Alla base di questa degenerazione c’è quel processo noto come “algoritmizzazione”: queste sequenze di operazioni, spiega Fisher, creano delle bolle da cui è difficile uscire; di conseguenza, anche se viviamo nella falsa convinzione di essere collegati con tutto il mondo, finiamo per rinchiuderci nell’isolazionismo più totale, segregandoci in un recinto costruito a nostra immagine e somiglianza dove tutti i nostri pregiudizi, così come le nostre opinioni (che siano fondate o meno), trovano immediatamente riscontro e approvazione.
Il problema è che i principali social non possono contare su un controllo puntuale del funzionamento di questi algoritmi. Una distorsione dovuta a una semplice ragione: è difficile capire se un parametro nato per creare maggiori interazioni e coinvolgimento da parte degli utenti sia funzionale non solo alla monetizzazione per la piattaforma, ma anche alla proliferazione di fake news e contenuti polarizzanti.
Il godimento dell’indignazione morale è uno dei sentimenti chiave che Fisher ritiene essere sfruttato dagli algoritmi ideati da Google (per YouTube) e Meta (per Facebook, Instagram e WhatsApp), che hanno scoperto di poter capitalizzare questo impulso attraverso la promozione di una sorta di “iper–partigianeria”.

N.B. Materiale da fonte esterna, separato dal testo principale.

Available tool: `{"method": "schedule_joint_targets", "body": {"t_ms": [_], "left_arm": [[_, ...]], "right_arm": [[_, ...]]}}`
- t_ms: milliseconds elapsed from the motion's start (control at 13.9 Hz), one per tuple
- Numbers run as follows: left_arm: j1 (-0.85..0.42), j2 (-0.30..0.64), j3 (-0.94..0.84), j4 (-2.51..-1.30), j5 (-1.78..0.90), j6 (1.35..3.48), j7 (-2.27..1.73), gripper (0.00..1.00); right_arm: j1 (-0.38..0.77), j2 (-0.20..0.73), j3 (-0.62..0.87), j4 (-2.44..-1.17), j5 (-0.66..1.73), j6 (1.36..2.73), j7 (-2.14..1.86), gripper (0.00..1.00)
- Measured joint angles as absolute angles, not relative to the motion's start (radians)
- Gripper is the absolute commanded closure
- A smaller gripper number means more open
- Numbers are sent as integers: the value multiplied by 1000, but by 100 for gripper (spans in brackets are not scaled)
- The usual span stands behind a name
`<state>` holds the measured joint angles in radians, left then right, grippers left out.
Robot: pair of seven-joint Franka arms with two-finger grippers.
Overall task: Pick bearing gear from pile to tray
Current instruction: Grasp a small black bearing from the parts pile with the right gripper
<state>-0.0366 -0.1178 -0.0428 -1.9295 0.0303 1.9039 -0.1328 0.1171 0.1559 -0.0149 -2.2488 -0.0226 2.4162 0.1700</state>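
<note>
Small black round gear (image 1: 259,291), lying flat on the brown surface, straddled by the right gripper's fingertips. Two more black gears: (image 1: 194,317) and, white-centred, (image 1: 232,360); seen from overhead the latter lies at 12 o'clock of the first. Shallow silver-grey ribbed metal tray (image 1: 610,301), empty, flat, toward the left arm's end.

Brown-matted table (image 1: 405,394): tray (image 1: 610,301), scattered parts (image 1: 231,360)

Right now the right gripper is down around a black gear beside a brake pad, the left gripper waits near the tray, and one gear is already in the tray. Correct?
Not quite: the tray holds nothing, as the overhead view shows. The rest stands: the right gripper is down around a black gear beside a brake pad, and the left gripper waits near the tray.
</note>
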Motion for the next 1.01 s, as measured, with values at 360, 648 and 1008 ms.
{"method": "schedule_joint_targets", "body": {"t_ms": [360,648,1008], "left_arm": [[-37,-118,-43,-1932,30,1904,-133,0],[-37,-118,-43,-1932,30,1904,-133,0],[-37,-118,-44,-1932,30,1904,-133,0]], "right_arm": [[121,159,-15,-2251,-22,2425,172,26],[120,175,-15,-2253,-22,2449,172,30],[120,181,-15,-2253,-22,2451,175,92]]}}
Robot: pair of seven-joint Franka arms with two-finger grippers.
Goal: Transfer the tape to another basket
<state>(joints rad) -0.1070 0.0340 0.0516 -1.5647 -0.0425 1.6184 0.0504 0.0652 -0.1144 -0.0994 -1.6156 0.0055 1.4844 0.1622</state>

Ecco perché gli algoritmi, potenzialmente, rappresentano un pericolo serio per la democrazia. Fisher riporta diversi esempi di questa minaccia, da quelli più strettamente contemporanei (la diffusione della retorica contro i vaccini durante la pandemia) agli sforzi della Russia per interferire con le elezioni statunitensi. Il più impressionante, però, ha a che fare con il genocidio dei rohingya in Myanmar, quando utenti legati all’esercito e ai gruppi ultranazionalisti buddisti avevano riempito Facebook di contenuti anti-musulmani e di fake news, come quelle che etichettavano gli appartenenti a questa minoranza come “invasori” pronti a perpetrare un colpo di stato di matrice islamista – in un post condiviso oltre 1000 volte, un difensore dei diritti umani dei rohingya era stato descritto come “traditore della nazione” e minacciato di morte. In uno dei commenti, si leggeva: “Questo è un musulmano. I musulmani sono cani che devono essere uccisi”. In un altro: “Non lasciamolo vivo. Eliminiamo tutta la sua razza. Il tempo sta scadendo”.
L’altro aspetto interessante de La macchina del Caos è lo sforzo di Fisher di tracciare una fenomenologia della cultura aziendale e filosofica introiettata dai tech–mogul della Silicon Valley, intrisa di maschilismo e superomismo e alimentata dai romanzi di Aldous Huxley.
Tuttavia, nella narrazione di Fisher non c’è spazio solo per i “cattivi”: l’autore, infatti, dedica la giusta attenzione anche agli eroici outsider e disertori della Silicon Valley che hanno lanciato l’allarme, rivelando cosa stesse accadendo dietro le porte chiuse di Big Tech. La macchina del Caos non è il classico libro distopico, disfattista e luddista, ma un atto di denuncia e un manifesto per un utilizzo più consapevole e inclusivo di strumenti che convivono con noi da anni, ma di cui conosciamo ancora troppo poco.